Canvas is very good done in Jay Greer fashion but Sunbrella works great also.
We serve the top and bottom collar with tarred marline.
Last edited by Vinny&Shawn; 08-03-2010 at 08:04 PM.
Elf, would you happen to have any photos of Kathleens mast boot and do you know if she has a deck flange? My 18' Fenwick Williams has no boot or flange and the distance between the deck and the gooseneck is too short for a normal mast boot. This Ace bandage method seems to be just what I need :-)
When the last tree is cut
When the last river is dry
When the last fish is caught
Only then will Man realize that he cannot eat money.

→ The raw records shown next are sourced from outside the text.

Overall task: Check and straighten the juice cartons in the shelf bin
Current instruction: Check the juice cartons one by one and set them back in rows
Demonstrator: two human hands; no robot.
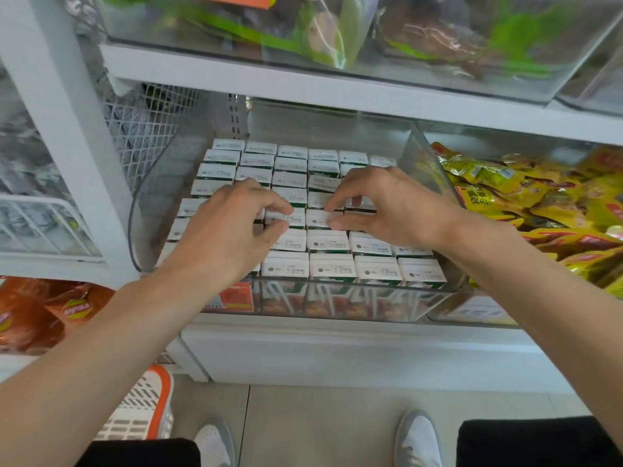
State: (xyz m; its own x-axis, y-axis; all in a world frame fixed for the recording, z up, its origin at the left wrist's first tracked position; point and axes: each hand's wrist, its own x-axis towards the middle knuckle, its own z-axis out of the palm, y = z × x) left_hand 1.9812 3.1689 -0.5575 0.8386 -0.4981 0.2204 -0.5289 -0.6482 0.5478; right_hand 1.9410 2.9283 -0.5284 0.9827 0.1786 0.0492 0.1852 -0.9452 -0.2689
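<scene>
A clear plastic shelf bin holds several rows of small juice cartons, white tops up, packed side by side. Both hands are inside the bin over its middle rows. My left hand pinches the top of one carton between thumb and forefinger. My right hand pinches the neighbouring carton the same way, its other fingers curled over cartons further back. One carton in a back row sits slightly tilted. Cartons under both hands are hidden.
A bin of yellow snack packets adjoins on the right. Clear bins with green packs sit on the shelf above, close overhead. Orange snack bags lie lower left. An orange and white basket stands on the floor by my shoes.
</scene>
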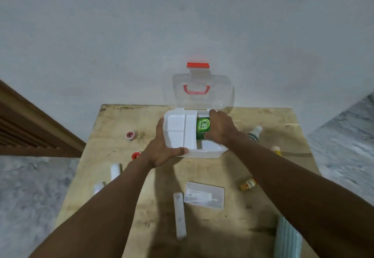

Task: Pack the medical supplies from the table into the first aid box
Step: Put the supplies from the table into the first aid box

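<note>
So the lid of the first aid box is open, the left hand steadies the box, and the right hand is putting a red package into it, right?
Not quite: the package is green, not red, as the head view shows. The rest holds: the lid stands open, the left hand steadies the first aid box, and the right hand puts the package in.

The white plastic first aid box [210,152] stands open, its clear lid with red latch and handle [202,92] upright behind both hands. The left hand [162,148] grips its near-left corner beside a white tray insert [180,130]. Under the right hand [219,128], a green "OB Herbal" carton [203,126] sits inside the box.
</note>
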`<action>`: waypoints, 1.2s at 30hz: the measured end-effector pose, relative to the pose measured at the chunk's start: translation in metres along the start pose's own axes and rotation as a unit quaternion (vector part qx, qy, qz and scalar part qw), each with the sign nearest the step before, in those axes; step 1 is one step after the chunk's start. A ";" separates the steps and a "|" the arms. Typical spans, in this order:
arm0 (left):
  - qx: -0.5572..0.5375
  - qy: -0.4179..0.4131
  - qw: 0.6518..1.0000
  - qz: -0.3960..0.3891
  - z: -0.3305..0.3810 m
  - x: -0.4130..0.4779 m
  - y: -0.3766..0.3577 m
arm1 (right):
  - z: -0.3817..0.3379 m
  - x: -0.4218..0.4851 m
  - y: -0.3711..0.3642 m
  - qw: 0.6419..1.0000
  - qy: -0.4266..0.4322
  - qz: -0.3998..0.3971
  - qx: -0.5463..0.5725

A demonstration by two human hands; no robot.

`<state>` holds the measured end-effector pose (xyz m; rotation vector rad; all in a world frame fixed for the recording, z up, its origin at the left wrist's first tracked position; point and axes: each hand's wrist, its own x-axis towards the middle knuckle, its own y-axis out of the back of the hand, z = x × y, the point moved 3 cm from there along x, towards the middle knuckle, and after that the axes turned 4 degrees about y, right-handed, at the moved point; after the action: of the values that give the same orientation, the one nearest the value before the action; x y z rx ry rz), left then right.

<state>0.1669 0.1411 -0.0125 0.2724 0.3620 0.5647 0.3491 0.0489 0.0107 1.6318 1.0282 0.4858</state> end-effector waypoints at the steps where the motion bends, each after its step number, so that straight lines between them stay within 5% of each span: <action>1: 0.001 -0.012 1.000 0.003 0.002 -0.001 0.000 | -0.002 0.000 -0.002 1.000 0.002 0.002 -0.007; 15: -0.029 -0.043 0.998 0.022 -0.021 0.008 0.002 | -0.017 0.004 -0.033 0.991 -0.064 -0.034 0.116; 24: -0.024 -0.088 0.996 0.014 -0.016 0.007 0.001 | -0.018 -0.006 -0.025 0.989 -0.078 -0.076 0.096; 36: -0.015 -0.029 0.999 0.025 -0.011 0.003 -0.004 | 0.005 -0.074 0.008 0.980 -0.035 0.142 0.134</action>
<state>0.1663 0.1412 -0.0246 0.2698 0.2906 0.6100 0.3160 -0.0147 0.0304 2.0386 0.8371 0.4893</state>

Build a flange and fit a boot to it.
I have always fabricated mast partner deck flanges out of metal as it imparts strength for the wedging. An added bonus is that you can fit a dummy of the mast into the flange, prior to stepping the mast and make the boot to match exactly.
Jay
It seems that a mast collar is needed for most of these designs discussed above to prevent flowing water on deck, and rain from getting in. I need to fabricate something, and was thinking of two half circles made from wood, or possibly bolting a bronze porthole to the deck without the window.
My mast went in the boat in 1984, and it has never come out. It is slatherated in, wait for it.... epoxy.
I broke the seal a few times for raking the mast in the early years.
But even if I took it out every year, I could grind the old glue and re epoxy it faster than just the hand sewing part of traditional.